Stark had the dignity to look awkward. "Wow. Uh. I bet that makes me look bad. Actually I was visiting to... remove... those..."

"I think you should go, Tony."

===

 
Ratchet berated himself for assuming the best out of Stark. The subterfuge was understandable, of course --after all, the Autobots were bugging the Avengers' headquarters as well-- but the parts he was absolutely unrepentant about were the parts Ratchet just couldn't forgive. Stark had now become officially creepy. And with him, of all 'bots.

The Autobots did not exactly ban Stark or any of the other Avengers from their base, and true to form, they continued to visit, just as an Autobot here or there would occasionally stop by the superhumans' HQ. But both sides were aware of the icy distance between them, and both knew exactly whom to blame.

Ratchet was outside DC the next time he saw Stark. His first instinct was to avoid contact, but that was difficult to do when one party was a clever little human the other was currently in cognito as an ambulance parked outside an ER.

The medic detected a human presence approaching his passenger side, but knew of no subtle way to repel it until it had already rigged open the door lock and climbed in.

"Don't make any sudden moves.

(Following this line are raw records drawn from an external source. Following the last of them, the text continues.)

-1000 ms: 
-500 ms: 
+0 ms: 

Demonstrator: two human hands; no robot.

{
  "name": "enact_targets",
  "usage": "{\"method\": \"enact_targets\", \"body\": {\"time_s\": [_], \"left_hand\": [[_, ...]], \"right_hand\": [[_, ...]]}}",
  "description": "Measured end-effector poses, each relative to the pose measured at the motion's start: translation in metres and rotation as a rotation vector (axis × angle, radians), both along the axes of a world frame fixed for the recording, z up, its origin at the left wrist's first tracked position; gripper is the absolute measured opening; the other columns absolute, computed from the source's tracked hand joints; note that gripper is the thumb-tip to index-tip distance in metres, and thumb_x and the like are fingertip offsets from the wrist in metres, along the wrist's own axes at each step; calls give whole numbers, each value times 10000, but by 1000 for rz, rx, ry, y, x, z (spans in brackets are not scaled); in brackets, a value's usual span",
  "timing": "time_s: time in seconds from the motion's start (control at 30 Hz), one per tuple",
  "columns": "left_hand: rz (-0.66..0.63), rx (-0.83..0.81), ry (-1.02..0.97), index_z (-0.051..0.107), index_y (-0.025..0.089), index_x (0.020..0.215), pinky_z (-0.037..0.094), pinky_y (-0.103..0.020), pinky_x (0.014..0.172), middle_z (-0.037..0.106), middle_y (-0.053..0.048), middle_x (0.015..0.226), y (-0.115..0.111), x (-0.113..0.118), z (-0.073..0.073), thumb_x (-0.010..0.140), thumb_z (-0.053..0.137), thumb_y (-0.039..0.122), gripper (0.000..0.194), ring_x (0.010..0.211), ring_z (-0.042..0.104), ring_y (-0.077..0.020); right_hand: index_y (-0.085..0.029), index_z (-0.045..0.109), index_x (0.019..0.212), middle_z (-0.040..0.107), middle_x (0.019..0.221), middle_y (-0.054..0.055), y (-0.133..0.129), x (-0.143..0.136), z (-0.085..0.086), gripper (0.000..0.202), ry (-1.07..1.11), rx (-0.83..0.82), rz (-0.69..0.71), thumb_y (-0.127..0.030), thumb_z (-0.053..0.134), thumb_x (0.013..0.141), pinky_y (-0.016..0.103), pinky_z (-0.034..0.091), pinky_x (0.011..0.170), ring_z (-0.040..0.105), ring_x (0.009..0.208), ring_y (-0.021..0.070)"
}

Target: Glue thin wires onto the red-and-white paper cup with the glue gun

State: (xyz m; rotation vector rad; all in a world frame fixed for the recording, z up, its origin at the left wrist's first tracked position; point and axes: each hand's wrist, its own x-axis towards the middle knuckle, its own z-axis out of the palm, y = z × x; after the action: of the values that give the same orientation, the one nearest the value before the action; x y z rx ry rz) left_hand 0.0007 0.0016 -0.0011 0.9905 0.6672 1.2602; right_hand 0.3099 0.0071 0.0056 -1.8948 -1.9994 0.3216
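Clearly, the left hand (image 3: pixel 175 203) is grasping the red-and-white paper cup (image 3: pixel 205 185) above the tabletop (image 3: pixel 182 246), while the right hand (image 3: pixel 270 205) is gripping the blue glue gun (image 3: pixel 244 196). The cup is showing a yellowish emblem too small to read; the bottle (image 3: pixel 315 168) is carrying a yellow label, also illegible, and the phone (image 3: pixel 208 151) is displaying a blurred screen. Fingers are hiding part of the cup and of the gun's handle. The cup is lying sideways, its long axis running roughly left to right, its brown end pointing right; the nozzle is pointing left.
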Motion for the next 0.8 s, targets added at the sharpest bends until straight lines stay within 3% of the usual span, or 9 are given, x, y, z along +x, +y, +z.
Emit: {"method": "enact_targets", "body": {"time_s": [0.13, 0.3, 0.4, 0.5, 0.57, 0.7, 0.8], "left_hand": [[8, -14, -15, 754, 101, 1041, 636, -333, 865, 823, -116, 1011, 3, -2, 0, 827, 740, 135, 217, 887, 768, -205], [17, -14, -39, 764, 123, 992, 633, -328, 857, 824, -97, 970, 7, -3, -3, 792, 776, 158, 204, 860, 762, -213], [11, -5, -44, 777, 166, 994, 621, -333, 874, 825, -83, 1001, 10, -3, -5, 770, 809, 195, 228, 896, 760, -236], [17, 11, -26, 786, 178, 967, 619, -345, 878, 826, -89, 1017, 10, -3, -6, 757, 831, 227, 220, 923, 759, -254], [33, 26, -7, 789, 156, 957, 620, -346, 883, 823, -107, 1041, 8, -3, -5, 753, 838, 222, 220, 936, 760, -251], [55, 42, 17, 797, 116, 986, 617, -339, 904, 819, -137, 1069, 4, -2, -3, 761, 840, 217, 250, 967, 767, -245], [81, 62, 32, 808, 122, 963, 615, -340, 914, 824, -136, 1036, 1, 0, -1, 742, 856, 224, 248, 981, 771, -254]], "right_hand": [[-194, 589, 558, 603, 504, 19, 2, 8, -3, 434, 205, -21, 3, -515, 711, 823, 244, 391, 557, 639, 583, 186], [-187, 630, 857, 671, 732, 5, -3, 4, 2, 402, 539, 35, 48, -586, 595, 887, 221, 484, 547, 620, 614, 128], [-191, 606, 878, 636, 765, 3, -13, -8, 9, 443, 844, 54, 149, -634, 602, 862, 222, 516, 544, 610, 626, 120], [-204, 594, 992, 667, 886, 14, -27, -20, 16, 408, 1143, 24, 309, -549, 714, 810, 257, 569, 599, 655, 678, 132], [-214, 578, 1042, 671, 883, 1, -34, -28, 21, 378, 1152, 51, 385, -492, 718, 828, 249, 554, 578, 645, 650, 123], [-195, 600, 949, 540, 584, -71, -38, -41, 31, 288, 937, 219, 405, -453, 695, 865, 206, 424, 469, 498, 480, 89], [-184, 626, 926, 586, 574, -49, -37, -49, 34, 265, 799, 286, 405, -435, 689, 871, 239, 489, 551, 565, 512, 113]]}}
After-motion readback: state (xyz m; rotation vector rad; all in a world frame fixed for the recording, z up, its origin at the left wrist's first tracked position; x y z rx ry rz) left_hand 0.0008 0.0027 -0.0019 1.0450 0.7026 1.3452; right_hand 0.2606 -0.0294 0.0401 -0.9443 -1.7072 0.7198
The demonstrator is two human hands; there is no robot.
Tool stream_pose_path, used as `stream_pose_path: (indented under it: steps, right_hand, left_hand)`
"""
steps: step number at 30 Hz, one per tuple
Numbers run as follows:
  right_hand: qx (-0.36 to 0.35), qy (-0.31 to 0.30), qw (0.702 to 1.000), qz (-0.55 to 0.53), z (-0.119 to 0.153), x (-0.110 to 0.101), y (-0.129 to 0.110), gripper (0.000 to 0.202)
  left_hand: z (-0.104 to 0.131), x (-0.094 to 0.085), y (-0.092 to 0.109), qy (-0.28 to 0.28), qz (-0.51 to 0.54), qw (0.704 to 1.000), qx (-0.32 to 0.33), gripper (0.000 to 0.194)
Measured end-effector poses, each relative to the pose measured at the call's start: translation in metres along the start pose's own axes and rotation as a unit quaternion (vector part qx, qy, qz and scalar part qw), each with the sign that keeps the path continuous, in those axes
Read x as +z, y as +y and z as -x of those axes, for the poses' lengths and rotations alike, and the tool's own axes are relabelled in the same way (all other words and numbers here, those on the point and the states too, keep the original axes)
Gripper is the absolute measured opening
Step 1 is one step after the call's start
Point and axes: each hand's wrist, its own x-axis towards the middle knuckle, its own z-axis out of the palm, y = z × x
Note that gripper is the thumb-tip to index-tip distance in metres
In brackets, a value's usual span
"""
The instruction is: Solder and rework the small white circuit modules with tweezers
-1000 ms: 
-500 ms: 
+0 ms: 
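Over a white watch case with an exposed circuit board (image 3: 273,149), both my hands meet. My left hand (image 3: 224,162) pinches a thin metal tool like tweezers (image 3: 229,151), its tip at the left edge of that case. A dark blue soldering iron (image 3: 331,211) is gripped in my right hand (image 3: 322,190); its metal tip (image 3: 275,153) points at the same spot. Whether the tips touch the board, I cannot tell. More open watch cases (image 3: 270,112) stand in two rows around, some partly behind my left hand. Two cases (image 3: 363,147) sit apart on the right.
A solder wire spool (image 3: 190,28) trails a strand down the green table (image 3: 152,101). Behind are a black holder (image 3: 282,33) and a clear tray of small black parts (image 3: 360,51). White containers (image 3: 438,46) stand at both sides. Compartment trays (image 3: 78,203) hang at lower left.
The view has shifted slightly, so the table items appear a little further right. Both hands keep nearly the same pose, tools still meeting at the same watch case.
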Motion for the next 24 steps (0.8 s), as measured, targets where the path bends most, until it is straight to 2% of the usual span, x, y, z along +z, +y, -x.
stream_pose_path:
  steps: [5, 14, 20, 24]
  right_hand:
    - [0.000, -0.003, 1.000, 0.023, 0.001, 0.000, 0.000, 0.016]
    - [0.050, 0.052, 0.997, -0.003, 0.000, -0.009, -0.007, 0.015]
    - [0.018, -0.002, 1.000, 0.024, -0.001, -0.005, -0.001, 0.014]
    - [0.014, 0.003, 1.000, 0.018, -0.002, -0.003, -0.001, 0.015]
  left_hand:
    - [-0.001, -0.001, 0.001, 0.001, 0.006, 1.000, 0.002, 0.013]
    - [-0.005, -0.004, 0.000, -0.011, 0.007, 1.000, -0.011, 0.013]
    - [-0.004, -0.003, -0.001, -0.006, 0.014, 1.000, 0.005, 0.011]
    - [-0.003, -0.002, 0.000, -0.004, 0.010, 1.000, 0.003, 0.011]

This is a heist," said Stark. He was out of his shell, in a business suit. He may as well have been nude.

Ratchet's holomatter glared at him, hands still on the wheel.

Stark examined the projection. "Nice. Although I don't think the paramedic getup suits your figure too well."

"It's on a trial basis only," Ratchet replied defensively.

At least, that's what he had told himself when he'd scanned a new driver avatar. The possibility that humans really would respond to him differently in a female shape just wouldn't leave his mind. He'd already discovered second-hand how Jazz versus Wheeljack were treated based on their avatars' skin pigmentation, so it seemed logical the same would apply to other distinctions. It was a completely justifiable social experiment.

Really.

"Do you always just take the scans wholecloth? No alterations?"

"None."

"But you could. Adjust the bumpmaps and the lean layers and so on. Well, I'm not a CG artist or anything, so what do I know? So how are the physics on the twins?"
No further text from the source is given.